Some of our congregation were elderly people of pension age, others were working people, comfortable but not rich. There was a small Sunday School. We soon got to know everybody. We did have one couple who were able to be very generous in many ways. They were Alderman John G. and Mrs Ellen Nixon. They had provided funding to build a Hospital in Segbwema, Sierra Leone, and helped to maintain it. It was destroyed in the Rebel War but rebuilt later. It is now a one hundred bed hospital serving a rural community of around 30,000. When I last read about it, it had one resident Doctor, six nurses and two midwives. Compared to that, and with all its shortcomings, we should be glad of our NHS. Mr. Nixon died many years ago and his wife sometime after. They contributed a lot to the annual fund-raising weekend and each Christmas staff members were given a monetary gift and a turkey. I cannot remember how much, but we were very grateful and appreciative.

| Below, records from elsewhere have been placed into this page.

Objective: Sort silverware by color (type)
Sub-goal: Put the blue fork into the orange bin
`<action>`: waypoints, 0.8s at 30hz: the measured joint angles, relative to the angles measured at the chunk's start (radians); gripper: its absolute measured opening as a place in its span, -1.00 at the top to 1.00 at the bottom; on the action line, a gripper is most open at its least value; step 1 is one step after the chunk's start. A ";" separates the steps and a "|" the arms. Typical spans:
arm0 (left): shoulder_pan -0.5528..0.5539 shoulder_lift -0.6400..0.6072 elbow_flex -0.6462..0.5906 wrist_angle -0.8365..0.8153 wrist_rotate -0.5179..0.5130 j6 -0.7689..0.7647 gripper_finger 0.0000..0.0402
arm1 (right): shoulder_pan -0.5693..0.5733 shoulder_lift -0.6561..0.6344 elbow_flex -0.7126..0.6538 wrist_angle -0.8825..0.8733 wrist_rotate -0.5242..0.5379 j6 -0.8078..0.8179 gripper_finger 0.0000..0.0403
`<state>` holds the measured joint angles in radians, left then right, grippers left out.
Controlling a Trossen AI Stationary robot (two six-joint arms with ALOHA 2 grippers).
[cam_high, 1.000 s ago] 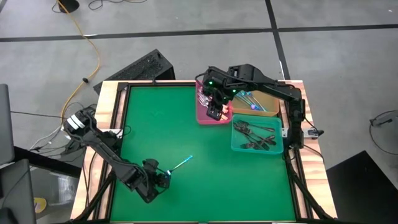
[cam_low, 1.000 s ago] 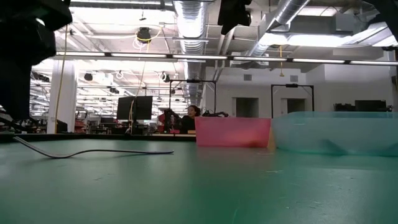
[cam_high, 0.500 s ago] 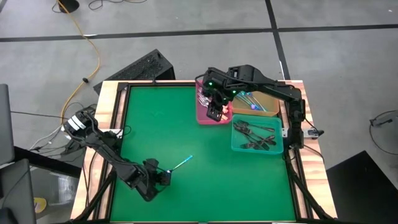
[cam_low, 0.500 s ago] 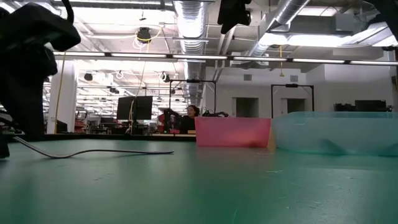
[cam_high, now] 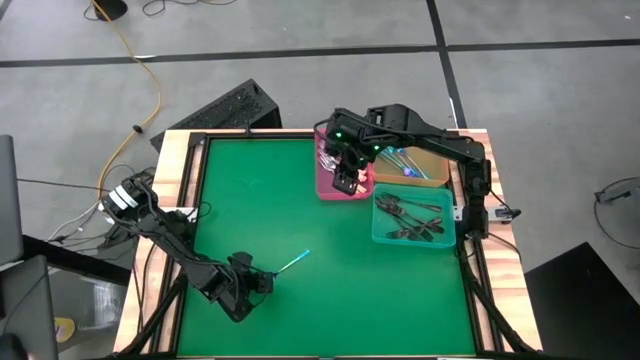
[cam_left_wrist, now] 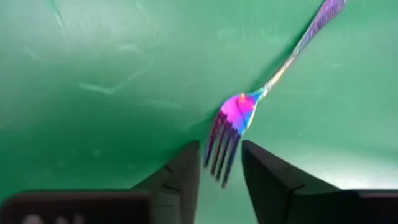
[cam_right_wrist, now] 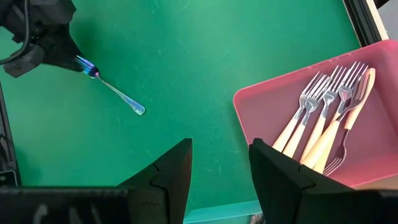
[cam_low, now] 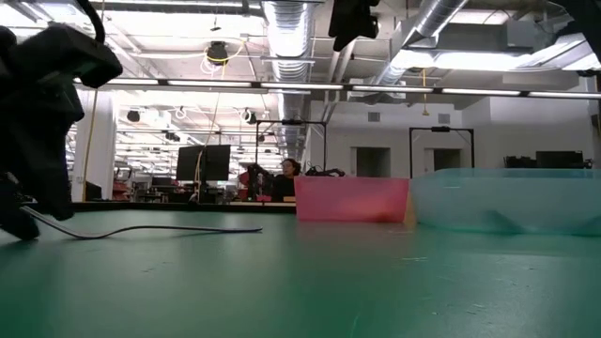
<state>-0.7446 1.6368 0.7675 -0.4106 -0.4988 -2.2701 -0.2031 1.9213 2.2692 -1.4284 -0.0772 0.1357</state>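
One iridescent blue fork (cam_high: 290, 264) lies flat on the green mat (cam_high: 330, 300), tines toward the near left. My left gripper (cam_left_wrist: 221, 177) is low over the tine end (cam_left_wrist: 225, 140), pointing steeply down, one finger on each side of the tines with a narrow gap. My right gripper (cam_right_wrist: 219, 168) hangs open, high above the pink bin (cam_high: 340, 172), and holds nothing. The pink bin holds silver forks with tan handles (cam_right_wrist: 323, 124). Black forks (cam_high: 412, 218) lie in the teal bin, and blue forks (cam_high: 402, 160) in the tan bin. My left gripper has its fingers (cam_left_wrist: 186, 171) close on either side of the fork's tines (cam_left_wrist: 222, 155), coming steeply from above on the near left. Whether they touch the tines, I cannot tell. The fork lies flat on the mat.
The three bins stand together at the far right of the mat. A wooden frame (cam_high: 180, 200) borders the mat. A black keyboard (cam_high: 225, 108) lies beyond the far left corner. The room beyond shows in the low view.
My left gripper has sunk toward the mat at the fork's tine end and rolled a little. The fork has stayed where it lay.
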 joint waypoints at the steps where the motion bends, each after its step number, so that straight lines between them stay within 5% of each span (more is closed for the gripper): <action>1: 0.001 0.001 -0.001 -0.002 -0.005 0.004 0.51 | 0.000 0.000 0.000 0.000 0.000 -0.006 0.11; 8: 0.003 0.002 -0.001 0.012 -0.043 0.037 0.96 | 0.000 0.000 0.000 0.000 0.000 -0.012 0.11; 18: 0.016 -0.036 -0.002 0.013 -0.051 0.076 1.00 | 0.006 0.000 0.000 0.001 0.027 -0.041 0.11; 24: 0.099 -0.159 -0.002 0.005 0.040 0.284 1.00 | 0.058 0.000 0.000 0.035 0.027 -0.193 0.11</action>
<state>-0.6456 1.4782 0.7654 -0.4058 -0.4584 -1.9857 -0.1448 1.9213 2.2692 -1.3938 -0.0503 -0.0570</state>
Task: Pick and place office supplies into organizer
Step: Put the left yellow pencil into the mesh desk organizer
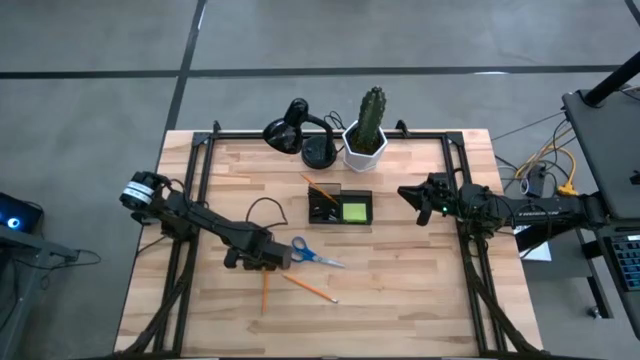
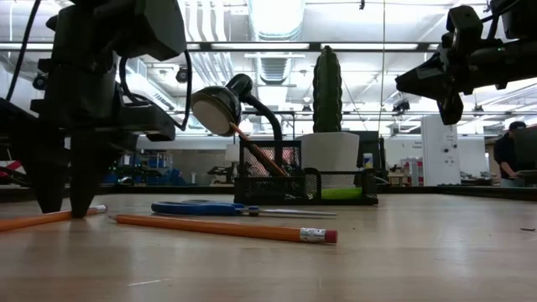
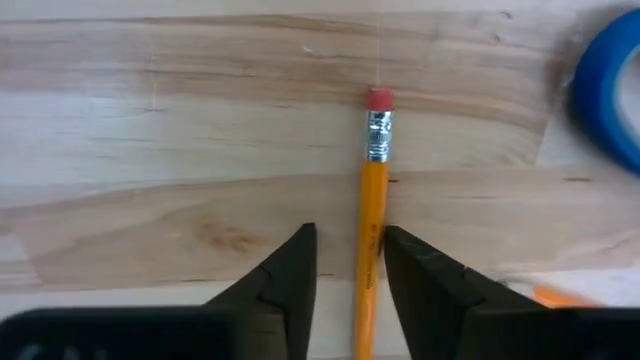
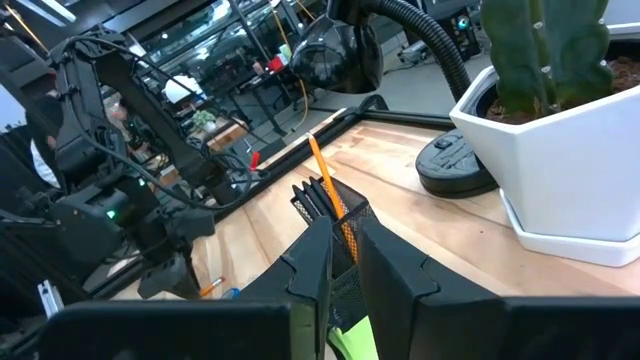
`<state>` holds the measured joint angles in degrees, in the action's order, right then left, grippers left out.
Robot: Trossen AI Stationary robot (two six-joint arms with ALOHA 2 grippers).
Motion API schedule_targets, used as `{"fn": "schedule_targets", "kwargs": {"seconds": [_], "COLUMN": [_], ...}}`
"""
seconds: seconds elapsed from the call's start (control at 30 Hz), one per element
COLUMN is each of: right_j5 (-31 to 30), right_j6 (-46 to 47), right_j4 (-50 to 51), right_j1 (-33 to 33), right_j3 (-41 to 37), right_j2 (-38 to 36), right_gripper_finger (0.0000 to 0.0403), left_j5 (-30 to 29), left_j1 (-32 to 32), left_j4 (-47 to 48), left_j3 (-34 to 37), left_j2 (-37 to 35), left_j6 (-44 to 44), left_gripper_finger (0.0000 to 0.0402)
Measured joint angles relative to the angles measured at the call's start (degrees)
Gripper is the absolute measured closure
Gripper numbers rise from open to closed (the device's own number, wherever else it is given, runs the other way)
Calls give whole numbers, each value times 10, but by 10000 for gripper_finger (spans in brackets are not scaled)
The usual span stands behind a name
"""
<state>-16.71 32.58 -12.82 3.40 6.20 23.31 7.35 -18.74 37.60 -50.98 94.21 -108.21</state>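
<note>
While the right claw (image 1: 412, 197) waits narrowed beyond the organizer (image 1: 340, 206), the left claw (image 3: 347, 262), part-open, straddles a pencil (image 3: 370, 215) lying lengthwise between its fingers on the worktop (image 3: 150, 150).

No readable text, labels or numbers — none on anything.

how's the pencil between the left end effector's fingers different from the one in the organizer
The pencil by the left end effector lies flat on the table, its shaft between the two fingers; the pencil in the organizer leans tilted, tip end sticking out the top. The first is loose on the wood; the second is already stowed. Both are orange.
</note>
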Motion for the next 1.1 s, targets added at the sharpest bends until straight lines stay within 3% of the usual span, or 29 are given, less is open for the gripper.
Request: {"fn": "schedule_targets", "kwargs": {"seconds": [0.33, 1.1], "right_j5": [0, 0], "right_j6": [0, 0], "right_j4": [0, 0], "right_j1": [0, 0], "right_j3": [0, 0], "right_j2": [0, 0], "right_gripper_finger": [360, 360], "left_j5": [20, 34], "left_j1": [0, -1], "left_j4": [-12, -29], "left_j3": [4, -6], "left_j2": [0, -21], "left_j6": [10, 102], "left_gripper_finger": [394, 395]}}
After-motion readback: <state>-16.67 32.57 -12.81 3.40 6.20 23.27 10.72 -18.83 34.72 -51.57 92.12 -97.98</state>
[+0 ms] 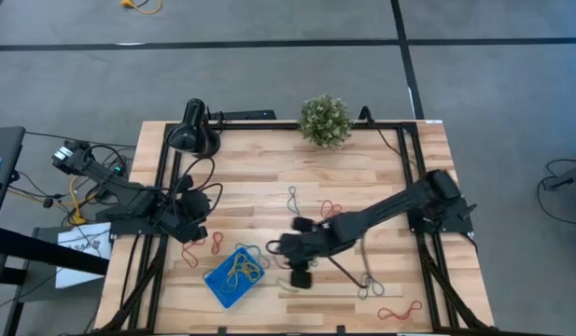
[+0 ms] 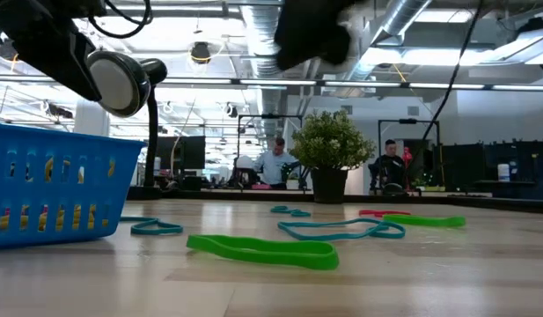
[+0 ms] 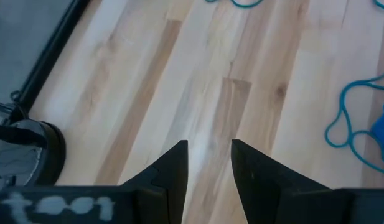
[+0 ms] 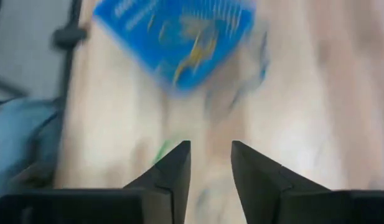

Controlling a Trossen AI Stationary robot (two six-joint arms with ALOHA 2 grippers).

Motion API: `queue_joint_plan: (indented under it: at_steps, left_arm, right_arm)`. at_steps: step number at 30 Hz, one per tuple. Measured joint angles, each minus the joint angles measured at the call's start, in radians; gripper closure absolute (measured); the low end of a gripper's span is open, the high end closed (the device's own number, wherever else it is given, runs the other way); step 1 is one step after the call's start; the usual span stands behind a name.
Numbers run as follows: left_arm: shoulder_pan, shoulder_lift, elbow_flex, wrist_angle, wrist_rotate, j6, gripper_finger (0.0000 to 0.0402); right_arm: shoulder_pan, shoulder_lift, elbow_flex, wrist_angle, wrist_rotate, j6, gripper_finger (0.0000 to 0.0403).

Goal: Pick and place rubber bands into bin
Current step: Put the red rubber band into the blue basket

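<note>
Your inventory, placed from the bin (image 1: 235,276):

- Bin: blue tray at the table's (image 1: 362,182) front left; yellow bands (image 1: 243,268) lie inside.
- Loose bands: red (image 1: 200,245) just left of it; green (image 2: 264,250) and teal (image 2: 341,231) to its right; more red (image 1: 400,311) well to the right.
- Right gripper (image 4: 210,163): just right of the bin, fingers apart, holding nothing.
- Left gripper (image 3: 209,163): left of the bin, fingers apart, empty, over bare wood.
- Lamp (image 1: 191,131), plant (image 1: 324,119): far behind the bin.
</note>
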Motion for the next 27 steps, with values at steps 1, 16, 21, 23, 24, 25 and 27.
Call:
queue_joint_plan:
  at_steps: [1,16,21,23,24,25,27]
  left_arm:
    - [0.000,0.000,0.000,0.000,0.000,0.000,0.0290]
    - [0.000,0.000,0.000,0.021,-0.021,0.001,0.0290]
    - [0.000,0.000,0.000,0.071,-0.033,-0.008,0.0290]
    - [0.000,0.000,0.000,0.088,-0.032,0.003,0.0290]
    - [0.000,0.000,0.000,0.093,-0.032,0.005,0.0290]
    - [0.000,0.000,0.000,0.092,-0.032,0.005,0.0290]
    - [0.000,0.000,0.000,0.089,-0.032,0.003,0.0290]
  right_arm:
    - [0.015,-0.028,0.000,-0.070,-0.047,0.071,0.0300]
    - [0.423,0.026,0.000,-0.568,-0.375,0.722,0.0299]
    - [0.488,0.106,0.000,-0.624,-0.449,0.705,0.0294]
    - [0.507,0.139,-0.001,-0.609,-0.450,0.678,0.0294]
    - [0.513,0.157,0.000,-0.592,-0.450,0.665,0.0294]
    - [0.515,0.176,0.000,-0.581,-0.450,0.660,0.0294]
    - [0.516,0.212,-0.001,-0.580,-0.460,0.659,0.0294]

Before the fund-raising weekend came round, John wrote many letters to people and organisations who might be moved to send a gift. It wasn’t something he enjoyed doing but it was what Central Halls did, not only to get funding but to make known the great need there was in the area. There was unemployment, there were folk who couldn’t manage the small amount of cash they had never having learned to cook or mend. For many children Christmas would have been just another day had not our church folk collected, cleaned, repaired, wrapped and categorized toys and other gifts by ages. I was a helper for that. Boxes of food were given to families based on the observations of Sister Mabel. I think of this when the Food Bank my local Church supports is mentioned and wonder that more than 45 years later it is still needed! The Mission also had a clothing store and provided warm clothing to many who lacked it. At the Christmas party there were many elderly folk who would enjoy the warmth and a lavish dinner with entertainment to follow. On one occasion, two of the men found items of clothing missing! Obviously one of the other guests had taken a better coat and hat than the ones he had arrived in. The two refused to go till they had a hat and coat. The upshot was that John came dashing into our house where the children and I were waiting to have our Christmas meal. He went off with his second best Trilby and his ex-police overcoat which had served him well for years but was in excellent condition. It was quite a sacrifice, he loved that overcoat! It had its funny side as well, as we used to see the coat now and again when the wearer appeared at jumble sales and John would feast his eyes on it. It certainly was a Christmas not forgotten!